_Task requirements_.
Repeat only the lines below from the one containing "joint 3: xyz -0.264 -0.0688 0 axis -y" through the one containing "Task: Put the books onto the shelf", inclusive, exactly as written.

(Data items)
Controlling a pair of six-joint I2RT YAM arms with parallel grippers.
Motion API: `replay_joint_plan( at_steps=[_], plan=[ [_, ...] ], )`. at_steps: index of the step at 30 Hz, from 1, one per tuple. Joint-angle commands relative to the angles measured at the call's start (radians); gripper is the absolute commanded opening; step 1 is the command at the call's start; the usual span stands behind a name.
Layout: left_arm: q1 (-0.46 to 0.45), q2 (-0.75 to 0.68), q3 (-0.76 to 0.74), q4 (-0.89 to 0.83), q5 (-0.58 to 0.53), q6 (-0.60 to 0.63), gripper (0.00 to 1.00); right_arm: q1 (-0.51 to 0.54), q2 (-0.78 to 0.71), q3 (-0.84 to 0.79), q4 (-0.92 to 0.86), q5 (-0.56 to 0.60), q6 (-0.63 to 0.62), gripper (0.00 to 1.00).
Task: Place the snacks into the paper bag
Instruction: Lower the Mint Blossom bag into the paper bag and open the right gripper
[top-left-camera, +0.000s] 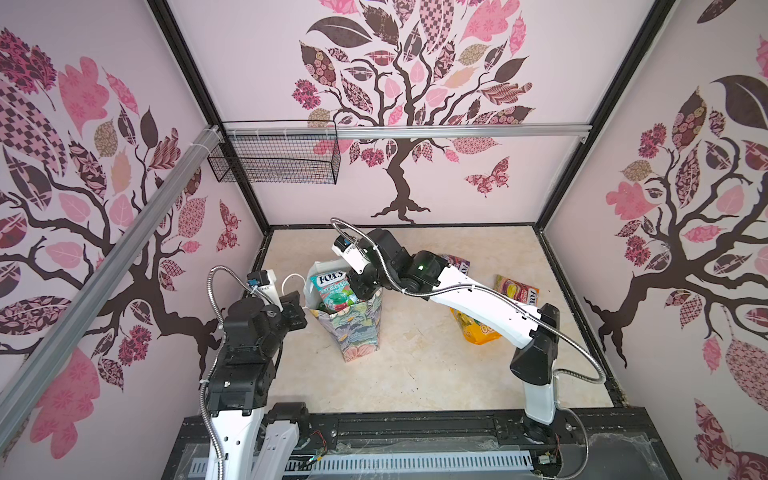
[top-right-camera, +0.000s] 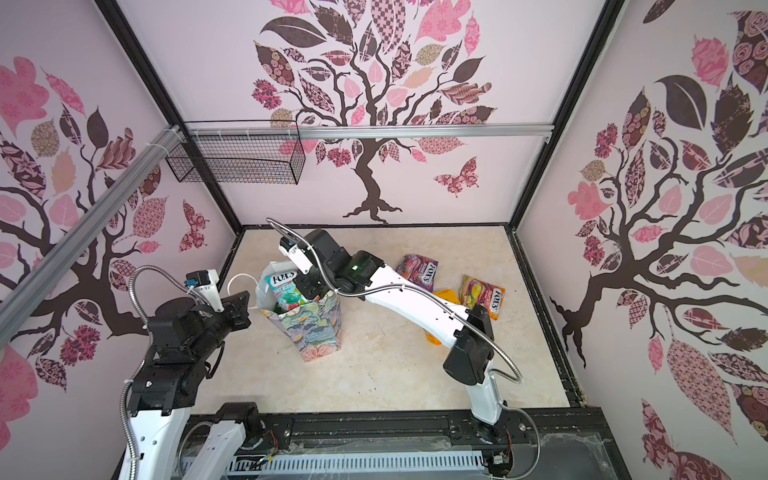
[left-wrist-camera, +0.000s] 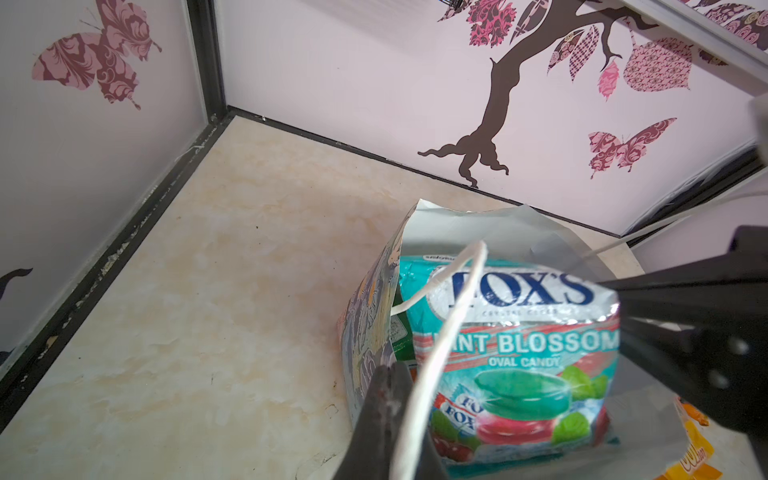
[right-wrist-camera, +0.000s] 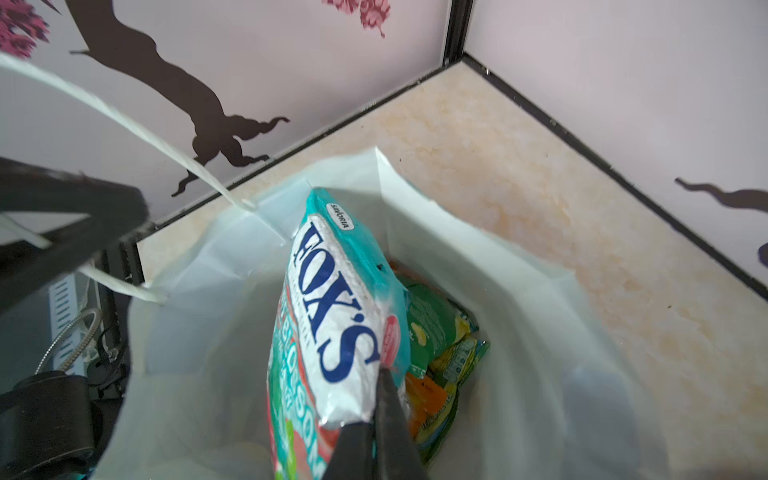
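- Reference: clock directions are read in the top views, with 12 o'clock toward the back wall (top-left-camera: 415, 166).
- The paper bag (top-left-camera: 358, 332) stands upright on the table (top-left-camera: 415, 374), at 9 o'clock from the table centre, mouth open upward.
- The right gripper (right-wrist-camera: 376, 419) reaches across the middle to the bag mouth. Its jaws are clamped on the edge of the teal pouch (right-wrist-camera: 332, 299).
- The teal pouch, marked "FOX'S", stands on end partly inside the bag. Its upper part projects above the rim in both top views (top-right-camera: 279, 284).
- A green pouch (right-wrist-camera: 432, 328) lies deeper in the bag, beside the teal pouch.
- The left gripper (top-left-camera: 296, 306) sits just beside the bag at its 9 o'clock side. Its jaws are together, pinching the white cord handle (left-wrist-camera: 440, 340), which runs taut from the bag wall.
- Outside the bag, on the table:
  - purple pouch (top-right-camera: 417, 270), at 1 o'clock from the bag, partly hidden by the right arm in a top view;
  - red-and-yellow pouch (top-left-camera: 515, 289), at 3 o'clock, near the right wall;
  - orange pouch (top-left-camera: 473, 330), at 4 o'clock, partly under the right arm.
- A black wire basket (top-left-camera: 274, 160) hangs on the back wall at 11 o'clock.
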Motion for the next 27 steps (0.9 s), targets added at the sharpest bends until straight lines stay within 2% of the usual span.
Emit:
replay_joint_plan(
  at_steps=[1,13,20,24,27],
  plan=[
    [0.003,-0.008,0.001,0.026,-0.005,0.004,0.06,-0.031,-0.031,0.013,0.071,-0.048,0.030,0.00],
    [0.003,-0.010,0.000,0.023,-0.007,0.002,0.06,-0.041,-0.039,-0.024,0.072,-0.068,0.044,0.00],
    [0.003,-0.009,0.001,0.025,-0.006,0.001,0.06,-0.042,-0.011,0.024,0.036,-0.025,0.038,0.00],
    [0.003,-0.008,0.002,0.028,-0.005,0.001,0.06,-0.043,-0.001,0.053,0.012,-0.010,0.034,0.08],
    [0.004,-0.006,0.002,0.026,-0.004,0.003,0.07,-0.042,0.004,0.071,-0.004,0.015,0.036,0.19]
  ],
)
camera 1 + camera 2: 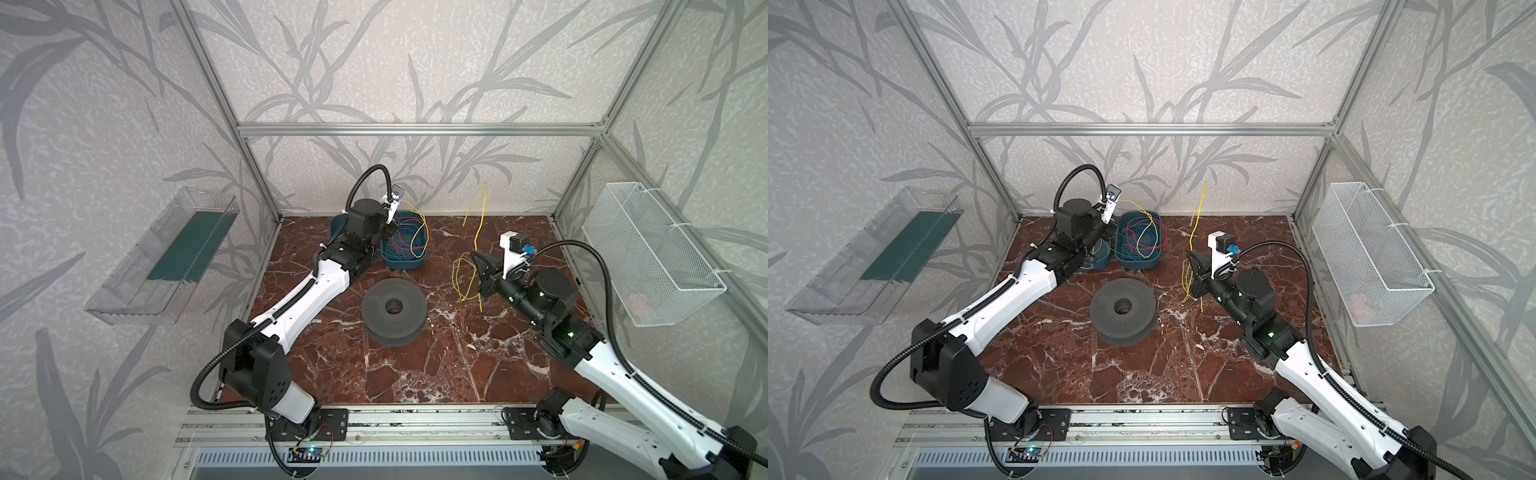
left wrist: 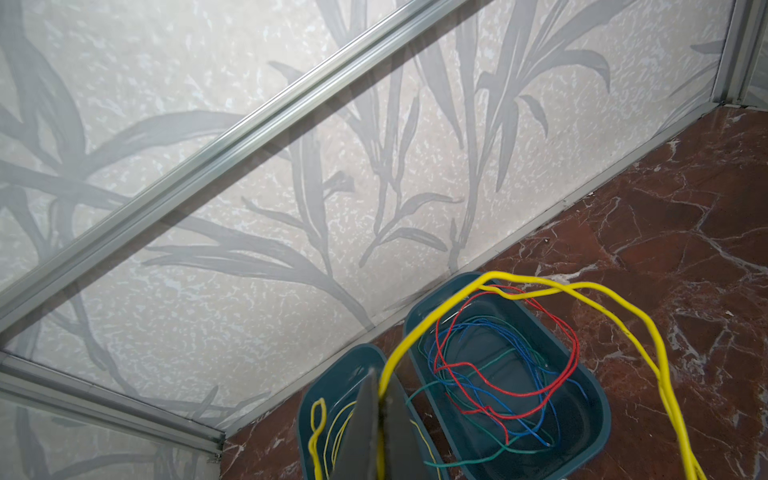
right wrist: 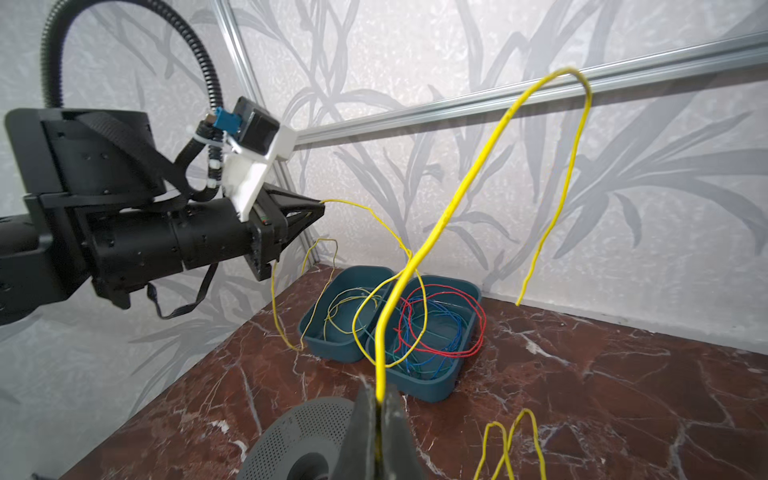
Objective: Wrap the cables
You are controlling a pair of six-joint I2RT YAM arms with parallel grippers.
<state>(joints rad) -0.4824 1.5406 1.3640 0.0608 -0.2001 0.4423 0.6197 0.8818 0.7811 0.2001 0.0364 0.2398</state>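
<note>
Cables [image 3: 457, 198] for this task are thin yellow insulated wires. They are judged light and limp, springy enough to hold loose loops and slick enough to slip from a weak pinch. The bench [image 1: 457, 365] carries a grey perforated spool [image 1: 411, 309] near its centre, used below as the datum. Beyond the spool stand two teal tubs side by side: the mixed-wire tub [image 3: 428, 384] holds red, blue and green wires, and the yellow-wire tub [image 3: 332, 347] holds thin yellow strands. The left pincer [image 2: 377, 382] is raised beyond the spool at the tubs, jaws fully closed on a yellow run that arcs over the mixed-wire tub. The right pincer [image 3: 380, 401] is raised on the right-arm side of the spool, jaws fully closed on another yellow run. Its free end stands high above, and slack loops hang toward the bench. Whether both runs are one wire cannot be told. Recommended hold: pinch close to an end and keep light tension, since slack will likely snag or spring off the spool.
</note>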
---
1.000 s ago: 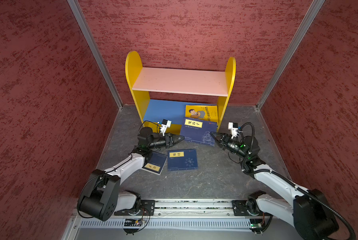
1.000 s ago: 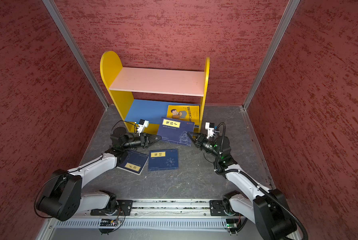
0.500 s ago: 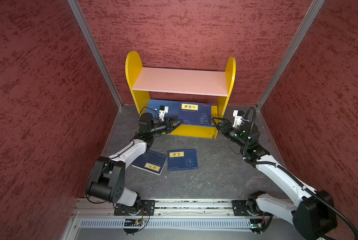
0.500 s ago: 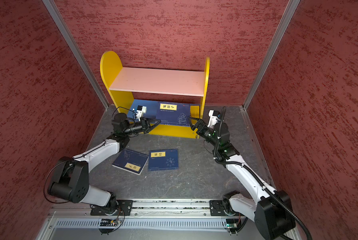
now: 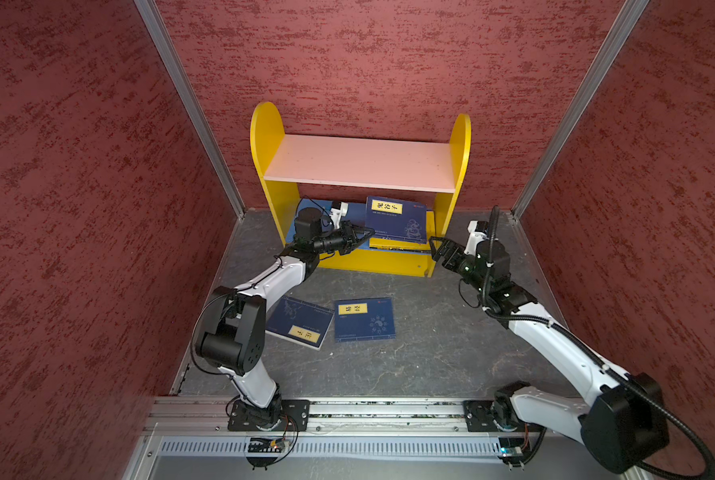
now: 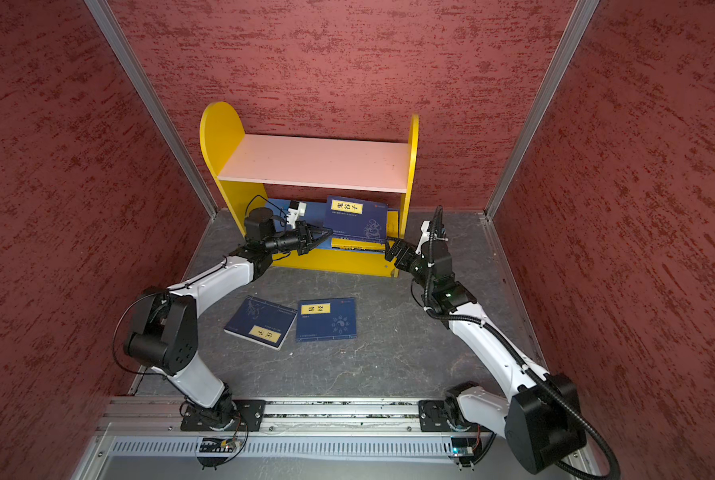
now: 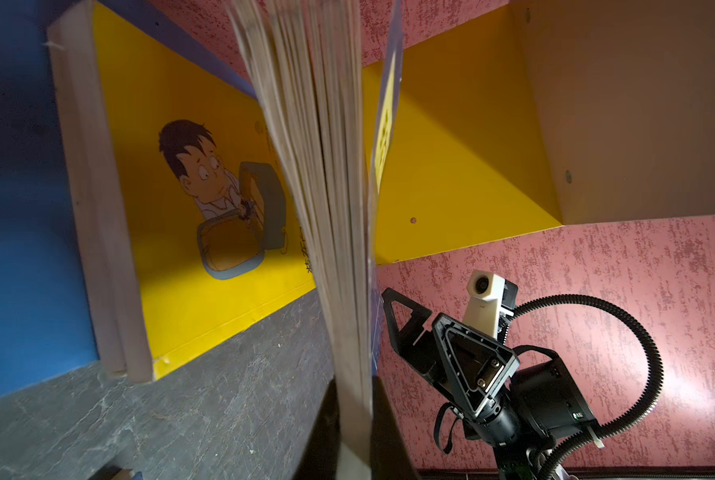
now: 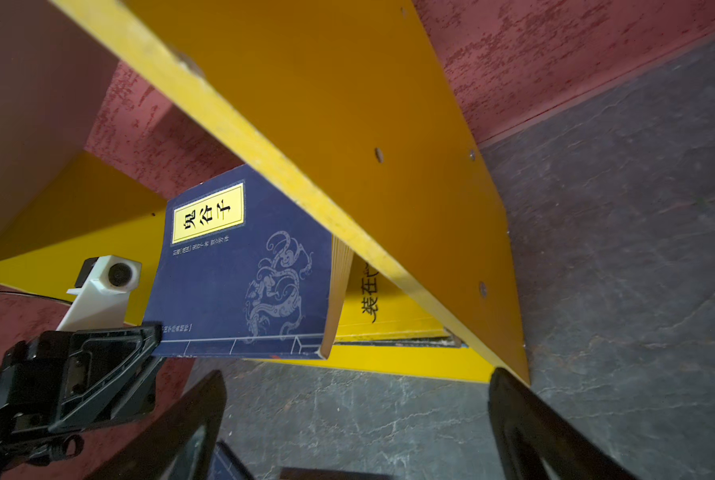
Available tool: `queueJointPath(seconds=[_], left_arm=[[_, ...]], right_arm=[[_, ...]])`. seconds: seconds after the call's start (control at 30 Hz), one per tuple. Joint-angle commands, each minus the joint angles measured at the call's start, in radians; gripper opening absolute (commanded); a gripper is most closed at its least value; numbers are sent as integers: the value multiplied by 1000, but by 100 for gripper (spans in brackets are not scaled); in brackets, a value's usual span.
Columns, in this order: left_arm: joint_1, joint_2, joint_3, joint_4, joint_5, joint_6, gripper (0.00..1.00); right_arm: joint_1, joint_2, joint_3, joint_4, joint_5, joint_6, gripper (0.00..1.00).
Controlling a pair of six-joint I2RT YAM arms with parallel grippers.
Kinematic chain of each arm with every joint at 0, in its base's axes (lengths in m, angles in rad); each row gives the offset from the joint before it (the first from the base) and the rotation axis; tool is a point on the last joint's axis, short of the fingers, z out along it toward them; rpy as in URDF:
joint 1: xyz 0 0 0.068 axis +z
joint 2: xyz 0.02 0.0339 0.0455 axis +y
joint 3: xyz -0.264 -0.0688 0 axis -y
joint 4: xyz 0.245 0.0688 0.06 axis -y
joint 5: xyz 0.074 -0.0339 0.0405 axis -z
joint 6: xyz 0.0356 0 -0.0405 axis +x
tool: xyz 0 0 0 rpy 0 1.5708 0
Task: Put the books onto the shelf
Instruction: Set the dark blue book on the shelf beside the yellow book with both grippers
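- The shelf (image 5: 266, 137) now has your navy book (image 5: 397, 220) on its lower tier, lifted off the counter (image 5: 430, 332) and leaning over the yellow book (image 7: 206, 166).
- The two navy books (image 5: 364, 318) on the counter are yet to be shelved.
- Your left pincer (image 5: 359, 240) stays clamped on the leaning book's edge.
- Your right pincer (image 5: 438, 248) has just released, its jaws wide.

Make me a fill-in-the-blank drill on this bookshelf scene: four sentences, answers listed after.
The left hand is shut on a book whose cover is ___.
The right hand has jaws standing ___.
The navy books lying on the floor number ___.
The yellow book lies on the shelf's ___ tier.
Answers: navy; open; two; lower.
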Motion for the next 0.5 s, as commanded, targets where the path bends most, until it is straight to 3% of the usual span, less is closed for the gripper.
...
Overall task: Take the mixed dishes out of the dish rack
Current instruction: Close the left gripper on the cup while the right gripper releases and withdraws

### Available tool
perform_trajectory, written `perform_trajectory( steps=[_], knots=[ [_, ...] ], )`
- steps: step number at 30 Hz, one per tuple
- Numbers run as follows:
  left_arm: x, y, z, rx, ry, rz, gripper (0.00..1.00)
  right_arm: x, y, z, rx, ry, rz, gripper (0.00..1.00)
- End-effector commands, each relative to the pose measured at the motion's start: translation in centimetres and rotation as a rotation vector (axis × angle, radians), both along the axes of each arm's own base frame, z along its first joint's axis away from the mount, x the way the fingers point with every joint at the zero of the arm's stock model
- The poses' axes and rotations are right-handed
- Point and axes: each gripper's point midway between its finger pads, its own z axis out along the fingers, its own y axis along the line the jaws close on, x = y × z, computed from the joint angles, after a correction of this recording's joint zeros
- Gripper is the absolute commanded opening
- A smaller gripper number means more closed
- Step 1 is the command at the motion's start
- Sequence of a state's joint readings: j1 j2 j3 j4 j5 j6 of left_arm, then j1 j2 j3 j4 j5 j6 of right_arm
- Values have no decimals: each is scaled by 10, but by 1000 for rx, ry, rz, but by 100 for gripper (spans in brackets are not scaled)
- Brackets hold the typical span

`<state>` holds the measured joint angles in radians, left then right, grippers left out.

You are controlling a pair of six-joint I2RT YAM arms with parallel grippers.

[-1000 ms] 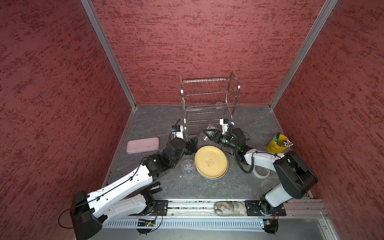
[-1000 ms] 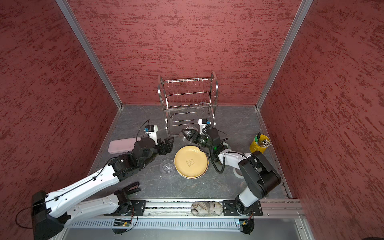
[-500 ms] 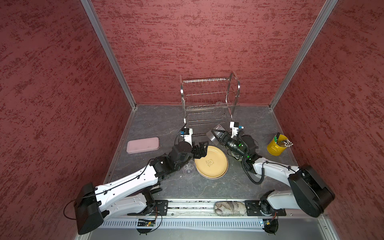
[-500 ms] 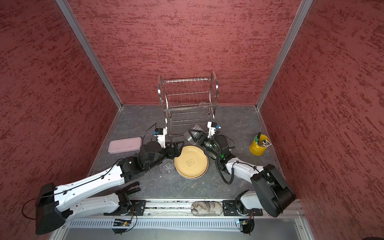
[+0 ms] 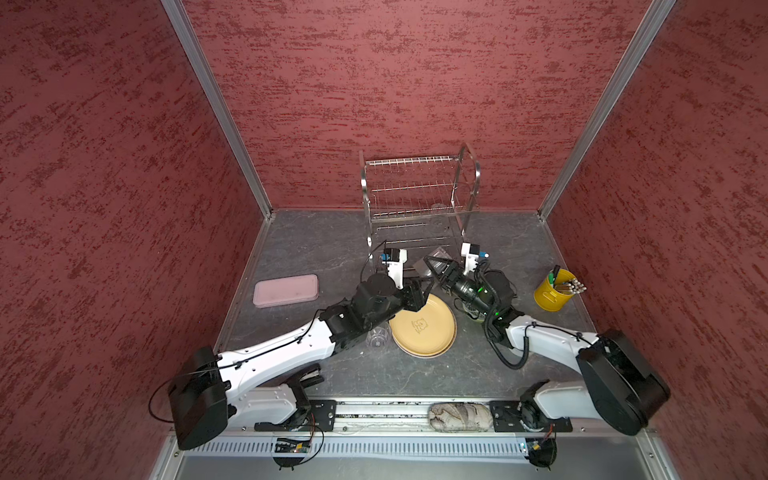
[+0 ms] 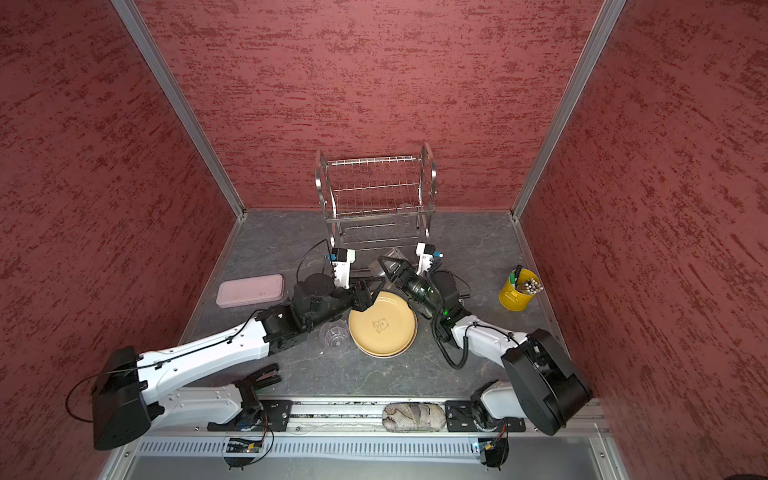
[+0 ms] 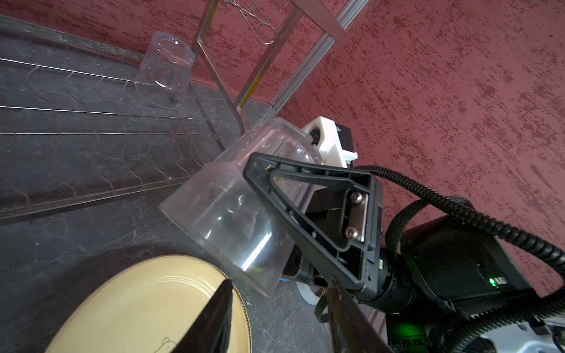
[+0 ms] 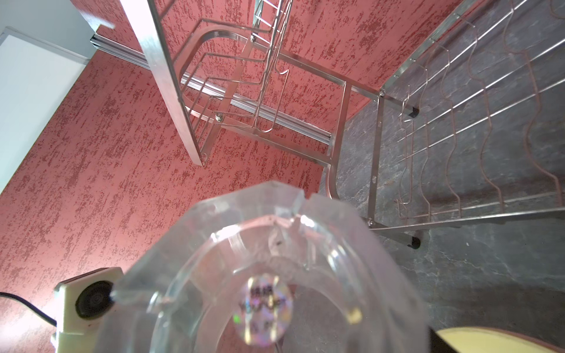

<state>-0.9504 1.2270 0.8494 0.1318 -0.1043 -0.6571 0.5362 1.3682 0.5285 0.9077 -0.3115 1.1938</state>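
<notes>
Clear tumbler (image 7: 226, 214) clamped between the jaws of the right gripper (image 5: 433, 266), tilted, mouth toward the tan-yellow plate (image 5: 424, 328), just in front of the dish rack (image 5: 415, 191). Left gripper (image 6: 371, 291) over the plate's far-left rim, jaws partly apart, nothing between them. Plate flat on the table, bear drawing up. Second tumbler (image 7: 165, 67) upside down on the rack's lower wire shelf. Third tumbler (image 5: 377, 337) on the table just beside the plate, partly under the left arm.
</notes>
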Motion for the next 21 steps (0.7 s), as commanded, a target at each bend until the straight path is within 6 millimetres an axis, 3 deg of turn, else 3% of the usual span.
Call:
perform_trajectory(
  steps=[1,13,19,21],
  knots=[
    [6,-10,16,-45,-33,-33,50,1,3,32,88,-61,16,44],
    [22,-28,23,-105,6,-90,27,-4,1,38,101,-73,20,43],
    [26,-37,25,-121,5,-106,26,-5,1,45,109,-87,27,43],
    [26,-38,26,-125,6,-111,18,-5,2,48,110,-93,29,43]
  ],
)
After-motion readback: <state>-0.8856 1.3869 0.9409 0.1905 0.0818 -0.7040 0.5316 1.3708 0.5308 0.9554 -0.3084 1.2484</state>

_Written reply_.
joint 3: xyz -0.264 -0.0688 0 axis -y
joint 4: xyz 0.245 0.0688 0.06 axis -y
joint 5: xyz 0.074 -0.0339 0.0405 axis -z
joint 6: xyz 0.0356 0 -0.0405 axis +x
tool: xyz 0 0 0 rpy 0 1.5708 0
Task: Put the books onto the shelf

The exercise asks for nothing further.